Louis de Puget
Physicien, poète et fabuliste XVIIº – Le Chien politique
Un grand mâtin, fort bien dressé,
Chez un boucher de connaissance
D’un pas diligent et pressé,
Portait souvent tout seul un panier par son anse :
Le boucher l’emplissait, avec fidélité,
Des mets les plus friands qu’il eût dans sa boutique ;
Et le matin, malgré son ventre famélique,
Les portait à son maître, en chien de probité.
Toutefois il advint qu’un jour un certain dogue
Fourra dans le panier son avide museau
Et d’un air insolent et rogue
En tira le plus gros morceau.
Pour le ravoir, sur lui notre matin s’élance.
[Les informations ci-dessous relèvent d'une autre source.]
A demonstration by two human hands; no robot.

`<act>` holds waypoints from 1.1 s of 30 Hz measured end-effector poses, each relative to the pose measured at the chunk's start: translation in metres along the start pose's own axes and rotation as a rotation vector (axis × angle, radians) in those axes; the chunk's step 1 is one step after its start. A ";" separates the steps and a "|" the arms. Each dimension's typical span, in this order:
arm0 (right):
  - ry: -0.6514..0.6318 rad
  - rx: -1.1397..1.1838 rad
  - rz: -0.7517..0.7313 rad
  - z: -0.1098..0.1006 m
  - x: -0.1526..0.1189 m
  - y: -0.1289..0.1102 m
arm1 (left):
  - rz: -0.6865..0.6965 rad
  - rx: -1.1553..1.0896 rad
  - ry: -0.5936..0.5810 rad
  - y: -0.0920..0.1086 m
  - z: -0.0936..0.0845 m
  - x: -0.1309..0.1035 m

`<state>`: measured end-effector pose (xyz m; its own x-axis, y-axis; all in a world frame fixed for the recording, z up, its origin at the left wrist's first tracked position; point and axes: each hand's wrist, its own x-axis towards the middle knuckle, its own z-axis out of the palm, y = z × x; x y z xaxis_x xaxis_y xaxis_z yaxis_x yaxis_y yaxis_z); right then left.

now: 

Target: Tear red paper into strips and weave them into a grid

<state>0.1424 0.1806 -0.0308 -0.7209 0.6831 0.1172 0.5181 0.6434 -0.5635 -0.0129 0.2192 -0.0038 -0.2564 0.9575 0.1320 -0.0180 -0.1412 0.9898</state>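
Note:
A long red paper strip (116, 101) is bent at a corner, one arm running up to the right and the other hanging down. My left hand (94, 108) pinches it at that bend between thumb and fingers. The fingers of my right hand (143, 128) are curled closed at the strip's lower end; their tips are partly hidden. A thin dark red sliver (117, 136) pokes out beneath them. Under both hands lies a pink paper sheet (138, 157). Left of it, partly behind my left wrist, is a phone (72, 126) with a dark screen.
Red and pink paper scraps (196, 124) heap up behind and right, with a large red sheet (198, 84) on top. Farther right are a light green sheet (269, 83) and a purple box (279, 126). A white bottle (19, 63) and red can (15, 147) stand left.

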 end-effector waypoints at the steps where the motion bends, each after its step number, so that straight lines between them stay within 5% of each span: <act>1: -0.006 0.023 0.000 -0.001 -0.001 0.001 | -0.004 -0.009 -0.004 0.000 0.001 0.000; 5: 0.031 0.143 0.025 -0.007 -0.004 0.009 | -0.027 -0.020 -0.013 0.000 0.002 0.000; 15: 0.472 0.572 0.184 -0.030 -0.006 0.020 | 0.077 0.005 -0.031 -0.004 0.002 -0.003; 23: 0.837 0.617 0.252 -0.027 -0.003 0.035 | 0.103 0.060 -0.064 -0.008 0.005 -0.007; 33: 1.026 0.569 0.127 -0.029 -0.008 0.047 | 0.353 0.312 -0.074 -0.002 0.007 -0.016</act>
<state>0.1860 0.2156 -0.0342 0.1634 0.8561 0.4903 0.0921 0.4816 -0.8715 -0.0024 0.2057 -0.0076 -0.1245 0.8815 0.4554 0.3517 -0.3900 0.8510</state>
Le dogue se met en défense ;
Et pendant qu’ils se colletaient,
Se mordaient et se culbutaient,
De chiens une nombreuse et bruyante cohue
Fondit sur le panier, des deux bouts de la rue.
Le matin s’étant aperçu,
Après maint coup de dent reçu,
Qu’entre tant d’affamés la viande partagée
Serait bientôt toute mangée,
Conclut qu’à résister il n’aurait aucun fruit.
Il changea donc soudain de style et de méthode,
Et, devenu souple et commode,
Prit sa part du butin, qu’il dévora sans bruit.
Ainsi, dans les emplois que fournit la cité,
Tel des deniers publics veut faire un bon usage,
Qui d’abord des pillards retient l’avidité,
Mais après s’humanise et prend part au pillage.
“Le Chien politique”
1. Nouvelles œuvres inédites de La Fontaine, publiées par P. Lacroix, 1868, p. 115-117.